Oggi voglio parlarvi di qualcosa di molto personale. Voglio parlarvi della mia nuova canzone, OFFLINE, e del mondo da cui proviene.
L’ispirazione: premere “elimina” sulla propria vita
Tutto è iniziato con una sensazione, quella che credo molti di noi provino: il peso del nostro “io” digitale. Viviamo curando un profilo, aggiornando un’immagine, preparando la battuta perfetta prima ancora di parlare. Eravamo lì, ma non eravamo presenti.
La canzone si apre su un’immagine precisa: “Tre di notte, ho premuto elimina”. È un atto drastico.

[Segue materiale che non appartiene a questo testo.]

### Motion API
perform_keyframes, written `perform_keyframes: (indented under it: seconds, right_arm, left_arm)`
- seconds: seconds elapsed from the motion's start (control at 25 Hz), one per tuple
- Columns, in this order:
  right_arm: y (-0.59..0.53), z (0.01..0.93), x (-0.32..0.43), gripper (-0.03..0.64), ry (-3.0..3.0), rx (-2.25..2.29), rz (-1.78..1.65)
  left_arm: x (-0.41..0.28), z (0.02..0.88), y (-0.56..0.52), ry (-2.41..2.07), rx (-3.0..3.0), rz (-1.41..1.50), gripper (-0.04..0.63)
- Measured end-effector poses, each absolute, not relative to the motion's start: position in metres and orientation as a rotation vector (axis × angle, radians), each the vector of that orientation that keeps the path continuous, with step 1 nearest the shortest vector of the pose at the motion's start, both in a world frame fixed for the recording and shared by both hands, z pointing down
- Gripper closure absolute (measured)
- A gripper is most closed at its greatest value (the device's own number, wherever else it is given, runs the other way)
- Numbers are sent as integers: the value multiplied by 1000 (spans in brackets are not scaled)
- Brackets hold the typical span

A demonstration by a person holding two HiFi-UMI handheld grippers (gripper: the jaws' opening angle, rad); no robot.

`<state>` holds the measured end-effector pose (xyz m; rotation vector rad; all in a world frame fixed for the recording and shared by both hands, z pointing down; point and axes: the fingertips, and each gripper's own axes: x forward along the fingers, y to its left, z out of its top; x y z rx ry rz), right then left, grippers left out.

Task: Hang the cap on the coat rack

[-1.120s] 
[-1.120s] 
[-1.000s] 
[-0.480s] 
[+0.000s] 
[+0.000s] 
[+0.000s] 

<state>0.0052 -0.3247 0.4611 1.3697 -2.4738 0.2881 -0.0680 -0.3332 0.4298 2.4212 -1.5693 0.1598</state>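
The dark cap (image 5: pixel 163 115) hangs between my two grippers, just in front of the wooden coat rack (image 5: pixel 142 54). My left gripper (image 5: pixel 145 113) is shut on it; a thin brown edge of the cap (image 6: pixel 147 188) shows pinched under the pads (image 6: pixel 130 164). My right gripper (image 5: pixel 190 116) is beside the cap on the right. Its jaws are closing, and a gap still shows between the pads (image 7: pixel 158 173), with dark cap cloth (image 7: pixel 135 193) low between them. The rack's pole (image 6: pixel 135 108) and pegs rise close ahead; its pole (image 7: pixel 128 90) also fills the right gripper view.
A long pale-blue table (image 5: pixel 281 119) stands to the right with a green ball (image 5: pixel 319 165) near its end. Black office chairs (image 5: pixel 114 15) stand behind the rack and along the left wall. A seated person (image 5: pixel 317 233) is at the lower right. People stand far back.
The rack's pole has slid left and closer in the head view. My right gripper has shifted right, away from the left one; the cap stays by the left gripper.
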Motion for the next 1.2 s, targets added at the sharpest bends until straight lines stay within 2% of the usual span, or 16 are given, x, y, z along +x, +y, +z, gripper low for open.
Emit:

È la cancellazione di otto anni di foto, di ricordi digitali. Ma è anche una liberazione. Il telefono pesa meno, ma il protagonista affonda nel letto, nel vuoto che si è appena creato.
Il vuoto dopo lo schermo
La prima parte della canzone è dedicata allo smarrimento. C’è un’ansia quasi fisica nel non avere più lo scudo dello schermo. Le mani non sanno cosa fare, gli occhi non sanno dove guardare.
E adesso cosa faccio con le mie mani quando non scorrono più niente? Dove guardo quando cammino se non c’è uno schermo che mi protegge?

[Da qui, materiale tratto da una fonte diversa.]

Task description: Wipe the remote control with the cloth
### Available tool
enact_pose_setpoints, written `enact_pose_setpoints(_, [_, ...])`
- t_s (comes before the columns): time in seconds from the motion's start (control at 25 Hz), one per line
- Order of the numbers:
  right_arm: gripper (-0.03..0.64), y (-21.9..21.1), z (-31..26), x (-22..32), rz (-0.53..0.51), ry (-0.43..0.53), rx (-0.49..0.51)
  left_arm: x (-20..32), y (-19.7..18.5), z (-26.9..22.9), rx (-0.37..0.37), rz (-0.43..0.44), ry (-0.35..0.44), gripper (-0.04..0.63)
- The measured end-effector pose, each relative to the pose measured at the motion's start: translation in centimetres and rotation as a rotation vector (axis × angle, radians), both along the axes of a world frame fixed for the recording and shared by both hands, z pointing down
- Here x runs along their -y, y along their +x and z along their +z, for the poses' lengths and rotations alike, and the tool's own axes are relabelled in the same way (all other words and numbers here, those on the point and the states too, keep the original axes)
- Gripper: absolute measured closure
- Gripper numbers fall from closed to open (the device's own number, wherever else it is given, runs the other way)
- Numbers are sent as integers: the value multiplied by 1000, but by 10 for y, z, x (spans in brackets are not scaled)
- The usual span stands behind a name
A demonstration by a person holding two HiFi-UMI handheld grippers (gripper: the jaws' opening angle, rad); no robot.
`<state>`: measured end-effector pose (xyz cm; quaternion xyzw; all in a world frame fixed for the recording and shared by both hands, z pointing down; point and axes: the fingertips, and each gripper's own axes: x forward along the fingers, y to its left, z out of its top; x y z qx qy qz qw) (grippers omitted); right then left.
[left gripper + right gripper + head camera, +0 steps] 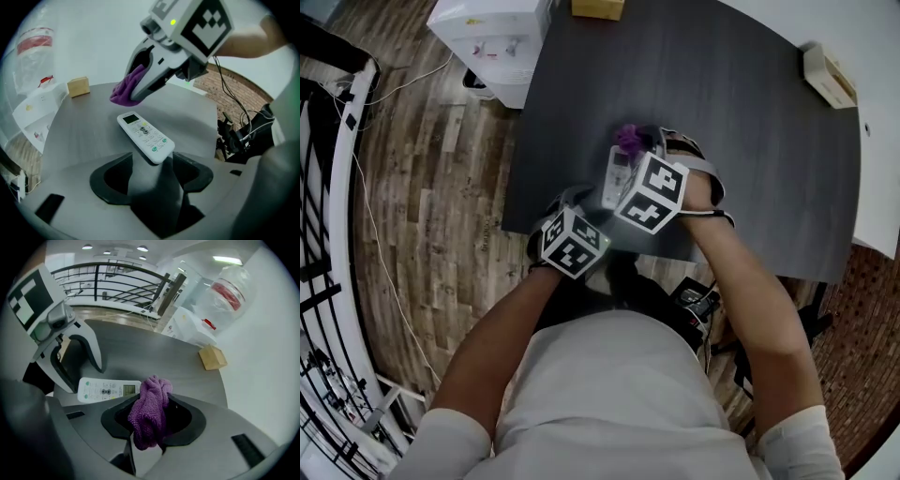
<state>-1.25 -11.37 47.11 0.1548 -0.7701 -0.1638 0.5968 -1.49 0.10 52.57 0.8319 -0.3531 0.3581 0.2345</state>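
A white remote control (144, 136) lies face up on the dark table (750, 159), near its front edge. My left gripper (152, 161) stands open around the remote's near end, with a gap on each side of it. My right gripper (152, 404) is shut on a bunched purple cloth (150, 411). In the left gripper view it hangs tilted a little above the remote's far end, the purple cloth (126, 89) sticking out of its tip. In the head view the remote (617, 173) shows between the two marker cubes, with the cloth (628, 138) at its far end.
A small cardboard box (212, 356) sits at the table's far edge. A white water dispenser (492, 37) stands on the floor beyond the table's left corner. A pale box (828, 75) lies on the white surface to the right. A railing (337, 187) runs along the left.
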Motion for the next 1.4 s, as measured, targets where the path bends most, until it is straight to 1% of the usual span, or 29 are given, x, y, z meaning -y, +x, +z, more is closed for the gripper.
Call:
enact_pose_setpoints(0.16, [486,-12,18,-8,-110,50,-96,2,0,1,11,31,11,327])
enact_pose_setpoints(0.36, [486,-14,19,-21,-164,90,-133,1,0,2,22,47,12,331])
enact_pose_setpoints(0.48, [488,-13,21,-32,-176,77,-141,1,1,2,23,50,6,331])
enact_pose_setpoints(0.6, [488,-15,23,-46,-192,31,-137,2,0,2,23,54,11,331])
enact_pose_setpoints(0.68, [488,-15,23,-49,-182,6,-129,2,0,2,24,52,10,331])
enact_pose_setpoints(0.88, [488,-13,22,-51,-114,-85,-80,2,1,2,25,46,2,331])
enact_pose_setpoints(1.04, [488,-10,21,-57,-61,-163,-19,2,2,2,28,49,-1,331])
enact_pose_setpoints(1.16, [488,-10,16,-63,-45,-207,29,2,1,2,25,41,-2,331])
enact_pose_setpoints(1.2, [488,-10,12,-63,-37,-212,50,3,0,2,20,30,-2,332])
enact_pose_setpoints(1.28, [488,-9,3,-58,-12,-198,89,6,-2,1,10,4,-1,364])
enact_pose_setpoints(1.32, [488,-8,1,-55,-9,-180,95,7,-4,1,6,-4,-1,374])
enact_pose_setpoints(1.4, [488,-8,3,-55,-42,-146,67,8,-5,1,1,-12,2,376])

Questo è il cuore della dipendenza. Non è solo il contenuto che ci manca, è l’atto stesso, il gesto meccanico che ci protegge dal mondo, dall’imbarazzo, dalla noia, e persino dagli incontri reali. Come nel secondo verso, quando un sorriso spontaneo in un bar ci trova impreparati: “E scopro che non so più parlare / Senza aver preparato la battuta perfetta”.
Il ritorno al corpo
La vera svolta della canzone è un verso piccolo ma fondamentale, che arriva dopo settimane di disintossicazione:
Quarta: compro della vernice, dipingo una parete di blu non l’ho postato l’ho fatto e basta
È questo il punto. L’azione per l’azione, non per la sua condivisione. È il momento in cui il protagonista smette di esistere per un pubblico e inizia a esistere per sé stesso. La pittura sulla parete è reale, tangibile, e non ha bisogno di un like per essere valida.
Quando qualcuno, un mese dopo, gli dice “Ehi, ma sei sparito”, la risposta è la chiave di tutto: “Sono sempre stato qui”. La scoperta è che la nostra presenza digitale non è la nostra presenza reale.
Forse è questo il punto non sono mai stato dove pensavate ero solo un’immagine che aggiornavo adesso sono questo corpo che cammina
Essere nel mondo
Il finale della canzone è una trasformazione del ritornello. Le mani che prima erano vuote, ora “toccano cose, non schermi”. Lo sguardo che prima era protetto, ora “guarda avanti”.
OFFLINE è il mio invito, prima di tutto a me stesso, a mettere il telefono nel cassetto e a ricordarci di “essere nel mondo”. Non come profili, ma come corpi. Come persone.
Spero che questa canzone vi faccia riflettere su cosa toccate, cosa guardate e, soprattutto, su cosa significa, per voi, “essere qui”.